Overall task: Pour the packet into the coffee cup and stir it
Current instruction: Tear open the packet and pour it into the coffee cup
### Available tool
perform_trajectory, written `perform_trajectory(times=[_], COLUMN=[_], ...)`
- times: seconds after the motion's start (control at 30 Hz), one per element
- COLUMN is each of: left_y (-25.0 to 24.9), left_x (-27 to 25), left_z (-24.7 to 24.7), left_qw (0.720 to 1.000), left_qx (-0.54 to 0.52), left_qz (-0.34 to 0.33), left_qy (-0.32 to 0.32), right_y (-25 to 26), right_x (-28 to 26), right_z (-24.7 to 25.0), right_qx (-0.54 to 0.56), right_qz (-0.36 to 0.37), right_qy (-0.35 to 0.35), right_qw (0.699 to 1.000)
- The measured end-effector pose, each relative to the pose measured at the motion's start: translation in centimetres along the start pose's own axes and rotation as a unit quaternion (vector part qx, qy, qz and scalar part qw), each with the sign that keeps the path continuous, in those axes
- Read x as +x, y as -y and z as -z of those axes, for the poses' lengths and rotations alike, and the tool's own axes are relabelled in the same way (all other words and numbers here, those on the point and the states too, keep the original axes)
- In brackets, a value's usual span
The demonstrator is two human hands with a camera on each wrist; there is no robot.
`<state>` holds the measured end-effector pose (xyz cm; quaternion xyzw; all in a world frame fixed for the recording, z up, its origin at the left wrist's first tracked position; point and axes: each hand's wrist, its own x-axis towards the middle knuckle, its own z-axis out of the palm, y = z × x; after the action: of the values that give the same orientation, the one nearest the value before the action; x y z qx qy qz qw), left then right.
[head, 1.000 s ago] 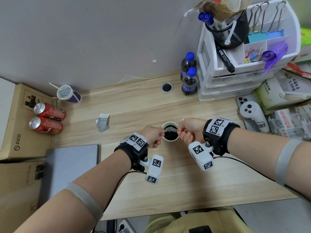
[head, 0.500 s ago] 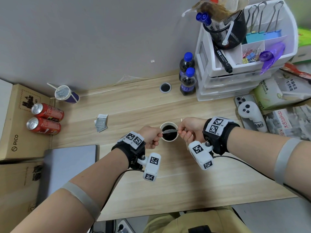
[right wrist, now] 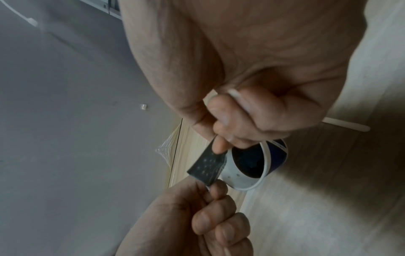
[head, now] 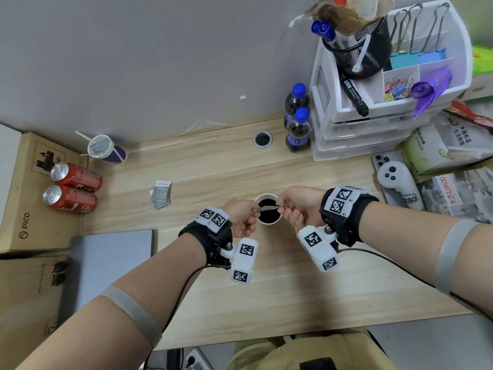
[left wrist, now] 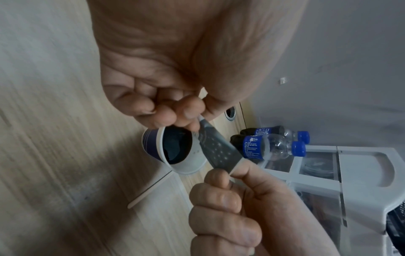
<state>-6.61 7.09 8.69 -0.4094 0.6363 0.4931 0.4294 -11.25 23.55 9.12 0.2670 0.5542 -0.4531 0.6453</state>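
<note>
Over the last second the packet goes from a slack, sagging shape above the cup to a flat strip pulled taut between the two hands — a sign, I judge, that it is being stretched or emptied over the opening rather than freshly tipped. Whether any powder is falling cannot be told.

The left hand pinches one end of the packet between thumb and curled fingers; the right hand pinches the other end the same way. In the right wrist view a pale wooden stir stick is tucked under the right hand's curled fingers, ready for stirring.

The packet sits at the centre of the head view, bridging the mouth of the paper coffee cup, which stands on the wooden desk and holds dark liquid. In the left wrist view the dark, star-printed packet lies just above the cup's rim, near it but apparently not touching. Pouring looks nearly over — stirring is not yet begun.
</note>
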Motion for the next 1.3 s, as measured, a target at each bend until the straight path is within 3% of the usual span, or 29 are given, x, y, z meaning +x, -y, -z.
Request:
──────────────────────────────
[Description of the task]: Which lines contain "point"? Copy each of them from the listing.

[Result for this task]:
- Read x as +x, y as -y and z as -z of those axes, for the poses' lengths and rotations alike, and the tool's own axes are relabelled in the same way (all other words and numbers here, those on the point and the states too, keep the original axes)
`<state>` holds the measured end-effector pose (xyz cm; quaternion xyzw; all in a world frame fixed for the recording, z up, its origin at the left wrist's first tracked position; point and axes: each hand's wrist, its own x-axis towards the middle knuckle, its own z-axis out of the palm, y = z × x; after the action: of the values that give the same orientation, the one nearest the value before the action; x y z qx qy qz qw), left then right.

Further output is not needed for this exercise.